AP/YahooNews: Study: False statements preceded war
A study by two nonprofit journalism organizations found that President Bush and top administration officials issued hundreds of false statements about the national security threat from Iraq in the two years following the 2001 terrorist attacks. The study concluded that the statements “were part of an orchestrated campaign that effectively galvanized public opinion and, in the process, led the nation to war under decidedly false pretenses.”
[...]
The study counted 935 false statements in the two-year period. It found that in speeches, briefings, interviews and other venues, Bush and administration officials stated unequivocally on at least 532 occasions that Iraq had weapons of mass destruction or was trying to produce or obtain them or had links to al-Qaida or both.

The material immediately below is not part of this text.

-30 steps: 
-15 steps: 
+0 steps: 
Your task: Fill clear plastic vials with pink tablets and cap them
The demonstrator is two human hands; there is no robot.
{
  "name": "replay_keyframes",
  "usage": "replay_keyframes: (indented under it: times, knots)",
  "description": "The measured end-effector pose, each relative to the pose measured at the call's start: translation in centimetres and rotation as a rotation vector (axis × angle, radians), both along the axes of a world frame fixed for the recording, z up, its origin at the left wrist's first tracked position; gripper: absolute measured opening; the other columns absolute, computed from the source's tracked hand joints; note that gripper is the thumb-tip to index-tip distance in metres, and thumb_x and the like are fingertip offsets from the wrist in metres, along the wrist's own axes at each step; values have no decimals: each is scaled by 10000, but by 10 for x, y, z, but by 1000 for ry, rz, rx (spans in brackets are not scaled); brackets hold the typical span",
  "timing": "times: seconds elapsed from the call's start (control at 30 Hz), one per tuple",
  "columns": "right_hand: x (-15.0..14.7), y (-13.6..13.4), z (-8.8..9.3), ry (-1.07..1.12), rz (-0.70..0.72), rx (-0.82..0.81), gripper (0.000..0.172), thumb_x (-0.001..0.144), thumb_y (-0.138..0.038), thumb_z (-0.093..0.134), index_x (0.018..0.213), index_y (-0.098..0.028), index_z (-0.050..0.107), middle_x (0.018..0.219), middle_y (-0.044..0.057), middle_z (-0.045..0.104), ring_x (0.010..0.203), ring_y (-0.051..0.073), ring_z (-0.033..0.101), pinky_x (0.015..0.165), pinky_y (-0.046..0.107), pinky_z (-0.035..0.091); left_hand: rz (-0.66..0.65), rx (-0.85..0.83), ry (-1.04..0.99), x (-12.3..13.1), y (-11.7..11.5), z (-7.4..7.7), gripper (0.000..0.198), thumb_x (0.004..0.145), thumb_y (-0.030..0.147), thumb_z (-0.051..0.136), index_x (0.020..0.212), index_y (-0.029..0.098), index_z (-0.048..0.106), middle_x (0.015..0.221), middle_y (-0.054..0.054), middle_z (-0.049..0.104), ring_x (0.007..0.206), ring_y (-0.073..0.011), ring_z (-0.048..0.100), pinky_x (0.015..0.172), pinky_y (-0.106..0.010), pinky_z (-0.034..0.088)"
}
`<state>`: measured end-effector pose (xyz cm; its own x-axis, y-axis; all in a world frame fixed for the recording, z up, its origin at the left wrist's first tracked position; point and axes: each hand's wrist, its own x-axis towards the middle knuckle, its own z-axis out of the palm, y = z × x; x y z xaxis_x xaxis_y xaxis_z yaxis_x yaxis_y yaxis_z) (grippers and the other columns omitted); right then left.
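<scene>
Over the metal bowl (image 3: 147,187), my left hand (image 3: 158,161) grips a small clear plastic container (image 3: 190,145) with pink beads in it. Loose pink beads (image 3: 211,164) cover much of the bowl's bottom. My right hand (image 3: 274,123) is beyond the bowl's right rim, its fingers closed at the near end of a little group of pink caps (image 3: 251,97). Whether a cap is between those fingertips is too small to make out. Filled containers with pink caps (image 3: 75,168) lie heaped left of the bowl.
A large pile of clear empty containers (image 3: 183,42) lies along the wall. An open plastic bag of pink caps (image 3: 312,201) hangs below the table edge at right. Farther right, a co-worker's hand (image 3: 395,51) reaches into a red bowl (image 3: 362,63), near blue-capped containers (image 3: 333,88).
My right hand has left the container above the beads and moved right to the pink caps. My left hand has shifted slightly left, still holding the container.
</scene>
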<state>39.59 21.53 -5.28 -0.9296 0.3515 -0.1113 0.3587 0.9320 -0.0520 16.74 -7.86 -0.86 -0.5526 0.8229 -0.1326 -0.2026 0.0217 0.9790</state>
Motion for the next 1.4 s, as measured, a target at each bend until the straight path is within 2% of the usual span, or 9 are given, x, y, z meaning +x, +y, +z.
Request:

“It is now beyond dispute that Iraq did not possess any weapons of mass destruction or have meaningful ties to al-Qaida,” according to Charles Lewis and Mark Reading-Smith of the Fund for Independence in Journalism staff members, writing an overview of the study. “In short, the Bush administration led the nation to war on the basis of erroneous information that it methodically propagated and that culminated in military action against Iraq on March 19, 2003.”
US President George W Bush was informed 10 days after the September 11, 2001 attacks that US intelligence had no proof of links between Iraq and this act of terror, The National Journal reported today.
Citing government documents as well as past and present Bush administration officials, the magazine said the president was briefed on September 21, 2001 that evidence of cooperation between Iraq and the al-Qaeda terrorist network was insufficient.
Bush was also informed that there was some credible information about contacts between Saddam Hussein and al-Qaeda that showed that the Iraqi dictator had tried to establish surveillance over the group, according to the report.
Saddam Hussein believed the radical Islamic network represented a threat for his secular regime.
Little additional evidence has emerged over the past four years that could contradict the CIA conclusion about a lack of a collaborative relationship between al-Qaeda and Iraq, the Journal quotes a high-level government official as saying.
The magazine believes the evidence raises yet more questions about the administration's use of intelligence in the run up to the war in Iraq.